I expected to see my “ru” layout mentioned in xkb_symbols, as well as the option to toggle layouts with Alt+Space. To fix this, I had to explicitly pass in all my layouts and options, like so:

$ setxkbmap -layout us,ru -option grp:alt_space_toggle -print

xkb_keymap {
  xkb_keycodes  { include "evdev+aliases(qwerty)" };
  xkb_types     { include "complete"      };
  xkb_compat    { include "complete"      };
  xkb_symbols   { include "pc+us+ru:2+inet(evdev)+group(alt_space_toggle)" };
  xkb_geometry  { include "pc(pc105)"     };
};

Notice how xkb_symbols now correctly lists all my settings.

xkbcomp <file> $DISPLAY doesn’t affect anything

If you put the result of setxkbmap -print into a file, edit it, and run xkbcomp <file> $DISPLAY, the edits should be applied to your keyboard. However, under Wayland, xkbcomp seemingly doesn’t do anything (and prints some errors at that!)

Actually, it does do something: it changes the settings of XWayland, an X11 server that Wayland runs for backwards compatibility with Xorg. You can verify this by running xterm: as an X11 app, it’ll use XWayland, and thus the settings you introduced with xkbcomp.

How to apply a keymap to both Wayland and XWayland though? I found two ways.

Create a custom keyboard layout

This only works for the xkb_symbols section; if you want to edit anything else, see further down.

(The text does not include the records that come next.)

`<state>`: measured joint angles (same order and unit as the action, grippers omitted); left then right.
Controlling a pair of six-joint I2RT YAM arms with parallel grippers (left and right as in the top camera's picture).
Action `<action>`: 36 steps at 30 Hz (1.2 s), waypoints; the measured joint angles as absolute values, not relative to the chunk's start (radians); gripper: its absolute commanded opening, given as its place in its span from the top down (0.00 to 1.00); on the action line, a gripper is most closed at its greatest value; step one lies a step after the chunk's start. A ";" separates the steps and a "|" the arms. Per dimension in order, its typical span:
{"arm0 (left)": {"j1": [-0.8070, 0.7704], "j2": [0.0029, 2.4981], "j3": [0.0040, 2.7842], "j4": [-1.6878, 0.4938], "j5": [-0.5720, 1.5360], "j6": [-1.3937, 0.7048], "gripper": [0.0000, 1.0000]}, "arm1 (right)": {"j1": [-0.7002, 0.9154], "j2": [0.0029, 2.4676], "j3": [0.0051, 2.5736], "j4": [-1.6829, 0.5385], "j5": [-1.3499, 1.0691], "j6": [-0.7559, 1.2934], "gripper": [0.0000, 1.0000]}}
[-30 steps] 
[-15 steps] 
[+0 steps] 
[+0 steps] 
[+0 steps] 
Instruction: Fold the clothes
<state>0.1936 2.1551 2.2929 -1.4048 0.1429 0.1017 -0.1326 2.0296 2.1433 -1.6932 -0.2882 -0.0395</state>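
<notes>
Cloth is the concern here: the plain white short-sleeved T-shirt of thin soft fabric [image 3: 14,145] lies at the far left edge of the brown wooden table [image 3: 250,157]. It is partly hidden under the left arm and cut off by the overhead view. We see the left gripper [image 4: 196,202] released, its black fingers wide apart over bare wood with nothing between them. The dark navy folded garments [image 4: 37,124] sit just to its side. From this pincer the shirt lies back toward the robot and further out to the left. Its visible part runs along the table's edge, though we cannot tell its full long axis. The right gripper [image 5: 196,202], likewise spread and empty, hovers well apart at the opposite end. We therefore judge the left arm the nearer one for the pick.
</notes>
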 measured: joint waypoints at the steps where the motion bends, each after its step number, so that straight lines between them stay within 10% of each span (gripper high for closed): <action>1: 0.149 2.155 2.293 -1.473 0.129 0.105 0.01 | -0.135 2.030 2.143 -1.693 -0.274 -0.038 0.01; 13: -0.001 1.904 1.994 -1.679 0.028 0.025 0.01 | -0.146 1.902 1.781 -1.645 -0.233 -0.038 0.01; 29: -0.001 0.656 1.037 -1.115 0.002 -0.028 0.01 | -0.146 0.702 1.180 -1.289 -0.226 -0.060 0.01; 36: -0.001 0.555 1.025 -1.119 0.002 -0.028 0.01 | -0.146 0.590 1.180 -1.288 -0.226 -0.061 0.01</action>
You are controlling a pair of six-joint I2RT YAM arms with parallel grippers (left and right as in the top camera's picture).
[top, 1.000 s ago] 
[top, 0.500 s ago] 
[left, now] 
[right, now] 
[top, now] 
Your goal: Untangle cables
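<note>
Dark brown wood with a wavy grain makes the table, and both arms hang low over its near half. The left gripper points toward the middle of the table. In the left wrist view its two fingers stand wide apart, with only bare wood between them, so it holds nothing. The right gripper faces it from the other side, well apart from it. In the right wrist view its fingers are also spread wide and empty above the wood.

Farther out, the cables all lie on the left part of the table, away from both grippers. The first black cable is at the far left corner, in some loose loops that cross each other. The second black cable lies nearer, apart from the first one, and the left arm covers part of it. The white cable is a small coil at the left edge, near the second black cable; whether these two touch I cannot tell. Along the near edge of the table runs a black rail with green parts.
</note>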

Take your edited xkb_symbols and put it in a file under ~/.config/xkb/symbols/ (you might have to create those directories first). Give the file a plain name with no extension. If in doubt, check xkeyboard-config(7) manpage to ensure there’s no clashes with existing layouts. Remember, the file should only contain the xkb_symbols section:

xkb_symbols {
    include "pc+us+ru(ruu):2+inet(evdev)+group(alt_space_toggle)"
};

Now specify that file as your layout. In Sway WM, that means tweaking your ~/.sway/config as follows (“runomi” is my file’s name):

input type:keyboard {
    xkb_layout runomi
}

As you can see, there is no need to add xkb_options to the config — the options are taken care of by the layout file. I guess you could also use this layout in Xorg now, but I didn’t test that.

Specify a complete keymap with Sway WM

If you’d like to edit not just xkb_symbols, but other sections too, you got to replace the whole keymap. I don’t know how to do it in an arbitrary environment, but here’s a recipe for Sway WM.

First, dump your current keymap into a file using setxkbmap as described above. Let’s call it ~/.Xkeymap.

Then, edit your ~/.sway/config like so:

input type:keyboard {
    xkb_file .Xkeymap
}

That’s it: your entire keymap is now defined by that single file, and you can tweak it to your heart’s content. Enjoy!